The Spanish Flu pandemic of 1918-19 was raging in America when in Winchester, Virginia, Austin A. Kelly would begin his ministry at the church my wife and I are members of, Grace Evangelical Lutheran Church. Because of this global pandemic the chalice, or common cup, at the administration of the Lord’s Supper was to be abolished in favor of the individual glasses.

The first communion services conducted by Pastor Kelly during the Easter services of 1919 gave communicants the option of either drinking from the common cup or receiving their wine via individual cups. Virtually all communicants preferred the new innovation, and from that point until the present day, individual cups have been the way wine has been received at Grace Church.

YouTube Easter Service

I learned about all of this as my wife and I attended the 2020 Easter Service at our church via YouTube.
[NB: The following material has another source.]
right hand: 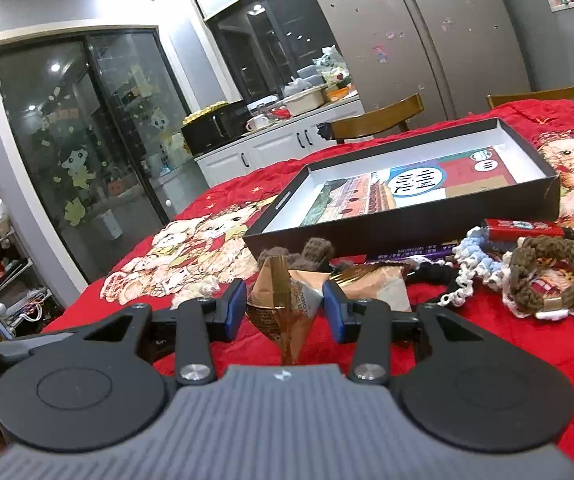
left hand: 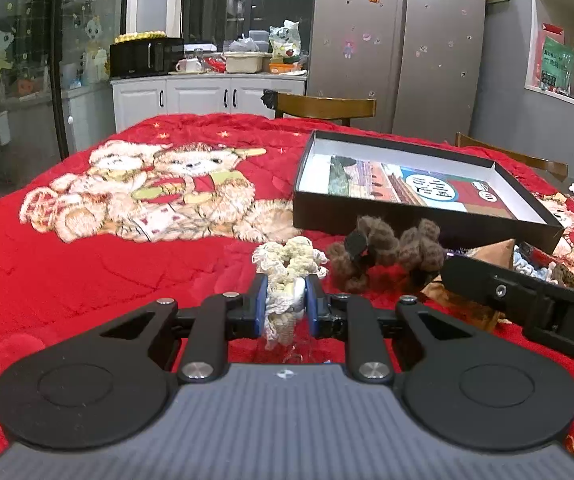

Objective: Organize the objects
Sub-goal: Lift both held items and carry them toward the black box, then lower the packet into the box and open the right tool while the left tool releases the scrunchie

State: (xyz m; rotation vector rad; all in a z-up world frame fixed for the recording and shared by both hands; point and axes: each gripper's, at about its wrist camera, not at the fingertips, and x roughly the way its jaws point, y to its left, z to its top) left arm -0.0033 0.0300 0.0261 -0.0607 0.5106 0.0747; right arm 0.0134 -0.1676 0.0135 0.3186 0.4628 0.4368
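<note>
Cream crocheted yarn scrunchie point(left hand: 287, 260) — rough, fuzzy; gold foil snack packet point(right hand: 283, 300) — glossy, creased; red quilted cloth point(left hand: 87, 272) — matt.

Left gripper point(left hand: 285, 306) and right gripper point(right hand: 283, 310): black linkage arms, silver screws, blue finger pads, ribbed grey bodies.

Left wrist view: low over the red blanket point(left hand: 87, 272), facing forward along the left gripper point(left hand: 285, 304), black box point(left hand: 407, 216) close at two o'clock, cabinets far at twelve. Right wrist view: equally low, tilted, looking past the right gripper point(right hand: 283, 312); box point(right hand: 407, 224) near at one o'clock. Shared by both: box, blanket, wooden chair point(left hand: 323, 106) point(right hand: 375, 120), refrigerator point(left hand: 399, 40) point(right hand: 427, 32).
</note>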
In January of 1942, Grace Church began the radio broadcasting of church services over WINC-1400AM. Those radio broadcasts ended long before our arrival in Winchester, Virginia.

COVID-19 would see Grace Church forced to innovate again by broadcasting its services on its newly created YouTube channel.

Will some members of the church prefer to attend church via a YouTube channel or Facebook page versus attending services wearing a mask and protective gloves going forward? Only time will tell.

What we do know is that global events, like world wars, depressions and pandemics bring about lasting changes and a new normal.

What We Can Learn from the Spanish Flu Pandemic of 1918-1919

Much like with COVID-19, there were no vaccines or treatments for the Spanish flu when the outbreak spread. The only ways to mitigate it’s spread was to have people isolate themselves from one another via self-quarantine.

What history has shown is that cities that took the Spanish flu seriously did better than those that didn’t.

By the way, how the name “Spanish flu” came about has its own interesting story. The 1918 pandemic began near the end of World War I. Countries engaged in the war limited journalist to reporting only positive or encouraging news, and so reporting anything about this flu bug was forbidden, but Spain was a neutral country during this war and so its newspapers reported on the flu outbreak popularizing the term “Spanish Influenza.”

It should also be noted that influenza pandemics have been regularly occurring every thirty to forty years since the 16th century. So, the COVID-19 pandemic shouldn’t really have caught the world by surprise.

One study of the 1918-1919 flu pandemic that I found interesting was the impact it made on the cities of Philadelphia and St. Louis. When the first cases of the Spanish flu showed up in St. Louis, it took the city only two days to close schools, libraries, courthouses, churches, theaters, playgrounds as well as other venues where numbers of people usually congregate. Philadelphia didn’t take similar actions until two weeks after their first cases of the flu were diagnosed.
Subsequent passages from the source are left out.